There is a plot to Tender Mercies, the Best Picture Academy Award Winner for 1983, but upon my most viewing I experienced it more as a tone poem, as a mood of America in the 70s and 80s, as a meditation on the pace and silences of a time before ubiquitous media, as a contemplation of the emotions of lost and retrieved lives. Or perhaps more simply as a sort of long form enactment of a quiet country song.
Any antiquer watching Tender Mercies will have a field day, especially with the kitchen scenes. There is the kitchen table with the chrome border and legs. There are the metal chairs with vinyl upholstery. There is the heavy fridge with its latching door handle. On the wall near the stove there hangs one of those ubiquitous, two-shelved wooden spice racks, which came prepacked with the spices, many of which would crust up in their bottles, never emerging to season a dish. Did anyone use their dried cilantro back in the day?
I only spent 1980-81 in the United States (and returned for good in 1987) and that was in Illinois far from Texas, but still so much in this movie was so familiar: the aforementioned items in the kitchen, the TV and couch, the Ford Maverick (which was our car) parked in front of a bar, and even the Trans Am that Mac Sledge’s daughter drives, which perhaps was the acme of ambition in our depressed, working class town. I was called to supper many a time from our wood-paneled living room, turning off a TV on which we actually had to change channels with a pair of pliers to have dinner at a kitchen table very like Rosa Lee’s.
In addition to the physical things, I was very familiar with the mood and ethos of the places in the movie, barring the bars and honkytonks, of course, which as grandchildren of a Baptist grandma, we weren’t like to experience. I did experience Baptist church, though, very much as it was depicted with its gowned choirs and the baptismal built into the wall behind the stage. You can tell a lot about the theology of a church by its architecture and fitments.

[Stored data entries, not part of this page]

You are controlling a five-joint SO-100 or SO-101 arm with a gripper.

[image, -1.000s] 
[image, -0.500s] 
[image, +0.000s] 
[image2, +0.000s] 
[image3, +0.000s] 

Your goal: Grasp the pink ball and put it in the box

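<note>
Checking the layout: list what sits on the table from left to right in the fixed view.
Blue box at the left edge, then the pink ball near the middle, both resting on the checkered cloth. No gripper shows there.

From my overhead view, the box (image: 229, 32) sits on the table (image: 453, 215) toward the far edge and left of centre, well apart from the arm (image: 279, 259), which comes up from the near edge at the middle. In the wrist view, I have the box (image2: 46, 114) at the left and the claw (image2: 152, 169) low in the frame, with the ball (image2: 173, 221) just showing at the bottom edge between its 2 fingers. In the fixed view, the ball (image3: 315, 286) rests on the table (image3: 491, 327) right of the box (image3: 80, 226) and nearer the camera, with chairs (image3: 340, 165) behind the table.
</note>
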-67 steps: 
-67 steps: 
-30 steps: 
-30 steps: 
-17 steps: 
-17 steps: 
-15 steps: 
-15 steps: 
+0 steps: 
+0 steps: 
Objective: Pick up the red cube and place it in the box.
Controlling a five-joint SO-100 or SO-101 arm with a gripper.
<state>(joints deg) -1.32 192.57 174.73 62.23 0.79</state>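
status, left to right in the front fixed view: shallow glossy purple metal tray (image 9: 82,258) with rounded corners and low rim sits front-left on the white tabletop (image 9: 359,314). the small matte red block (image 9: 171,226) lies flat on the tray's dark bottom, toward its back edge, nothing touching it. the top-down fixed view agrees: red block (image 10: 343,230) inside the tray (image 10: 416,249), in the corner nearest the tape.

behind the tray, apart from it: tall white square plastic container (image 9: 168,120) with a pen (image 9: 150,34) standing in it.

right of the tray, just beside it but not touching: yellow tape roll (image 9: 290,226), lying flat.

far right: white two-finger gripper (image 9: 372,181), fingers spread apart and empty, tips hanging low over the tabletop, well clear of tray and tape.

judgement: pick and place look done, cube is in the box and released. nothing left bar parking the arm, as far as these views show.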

Even more integral to the mood and ethos of the film, though, were the silences that permeated it and in which the characters lived their lives. Yes, sometimes there was a radio on in a vehicle or in the house, but sometimes gardening or folding laundry or a worry-filled waiting just occurred in silence, with the distraction of music or television eschewed. In one scene, the click of a radio being turned off punctuates its gravity.
The camera in Tender Mercies, too, is never in a hurry either, to switch camera angles or move in for a closeup. The wide shots emphasize the space and silence of Texas. Some scenes simply consist of a static shot of two people in quiet conversation or of a song being picked out on a guitar.
As mentioned earlier the plot of the movie moves along in an episodic fashion, with spans of time implied and key events simply assumed. Rosa Lee tells Mac’s daughter that his journey to sobriety did involve some lapses which are never shown. We never see Rosa Lee and Mac’s wedding or know where it took place. As with a good country song, though, we are given vignettes that tell the story. And this story has themes that are taken straight from the great American country and western songbook: hell raising and repentance; an alcoholic reformed; the love of a good woman; elopement and disappointment; untimely death and heartbreak.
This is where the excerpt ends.